Hemiphlebia mirabilis – Wikipedia

Hemiphlebia mirabilis, allgemein bekannt als die uralter Greenling,[5] ist eine Damselfly-Art aus der Familie der Hemiphlebiidae.[6]

Es ist sehr klein mit einem langen, metallisch-grünen Körper und klaren Flügeln. Es ist im Südosten Australiens endemisch. Sein natürlicher Sumpflebensraum ist durch den Verlust seines Lebensraums bedroht.

Dies ist die einzige lebende Art der Gattung Hemiphlebia und die Familie Hemiphlebiidae.[7] Der älteste Vertreter der Familie ist Enteropia mongolica aus den späten Jura (Tithonian) Shar Teeg Betten der Mongolei.

Verbreitung und Lebensraum[edit]

Der alte Greenling wurde von einer kleinen Anzahl verstreuter Orte aufgezeichnet, darunter auf King Island und in Mount William, Tasmanien; im Wilsons Promontory National Park und in der Nähe von Yea, Victoria; und im Piccaninnie Ponds Conservation Park im Südosten Südaustraliens.

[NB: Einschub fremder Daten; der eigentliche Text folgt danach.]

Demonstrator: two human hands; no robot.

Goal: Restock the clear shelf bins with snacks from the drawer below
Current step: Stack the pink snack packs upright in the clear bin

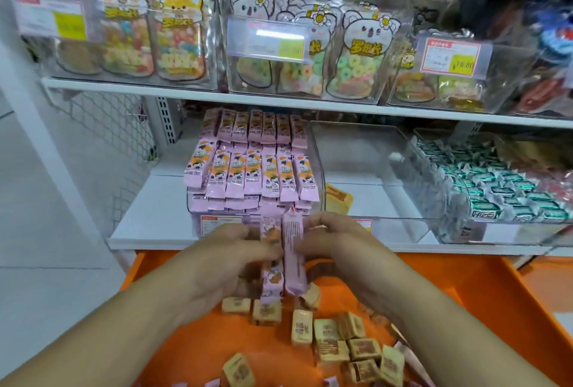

Sein aufgezeichneter Lebensraum umfasst permanente Süßwasserteiche, Flusslagunen und Sümpfe, die saisonal austrocknen können.[1] Long Swamp im Discovery Bay Coastal Park im Südwesten von Victoria, ein bevorzugter Ort, der 2008 entdeckt wurde, enthält ausgedehnte Gebiete mit Zweigrausch (Baumea sp.), der saisonal überflutet ist, aber bis zum Spätsommer austrocknet[8][5]

Erhaltung[edit]

Der Erhaltungszustand des Greenlings wurde 2008 aufgrund des begrenzten Lebensraums sowie des geringen und verstreuten Charakters der Populationen, von denen zumindest einige rückläufig waren, von gefährdet auf gefährdet angehoben.[1]

Galerie[edit]

Verweise[edit]

  1. ^ ein b c Dow, RA 2019. Hemiphlebia mirabilis. Die Rote Liste der bedrohten Arten der IUCN 2019: e.T9891A14278529. Heruntergeladen am 26. Juli 2019.
  2. ^ Selys-Longchamps, E. (1869). „Diagnose d’un nouveau genre d’Agrionine“. Annales de la Société Entomologique de Belgique (Comptes-rendus) (auf Französisch). 11: lxxi-lxxiv [lxxiii] – über die Biodiversity Heritage Library.
  3. ^ Selys-Longchamps, E. (1869). „Diagnose d’un nouveau genre d’Agrionine“. Annales de la Société Entomologique de Belgique (Comptes-rendus) (auf Französisch). 11: lxxi-lxxiv [lxxii] – über die Biodiversity Heritage Library.
  4. ^ Kennedy, CH (1920). „Die Phylogenie der Zygopterenlibellen basiert auf den Beweisen der Penes“. Ohio Journal of Science. 21 (1): 19–29 [25] – über die Biodiversity Heritage Library.
  5. ^ ein b Theischinger, Günther; Hawking, John (2006). Der komplette Feldführer zu Libellen von Australien. CSIRO Publishing. p. 22. ISBN 0-643-09073-8.
  6. ^ „Spezies Hemiphlebia mirabilis Selys, 1869 „. Australisches Faunenverzeichnis. Australische Studie über biologische Ressourcen. 2013. Abgerufen 30. März 2017.
  7. ^ Vasilenko, DV (2005). „Neue Damselflies (Odonata: Synlestidae, Hemiphlebiidae) aus dem mesozoischen transbaikalischen Ort Chernovskie Kopi“ (PDF). Paleontologicheskii Zhurnal. 39 (3): 280.
  8. ^ Richter, Reiner (18.06.2010). „Entdeckung neuer Populationen von Hemiphlebia mirabilis (Ancient Greenling) „ (PDF). Autor. Abgerufen 2011-03-26.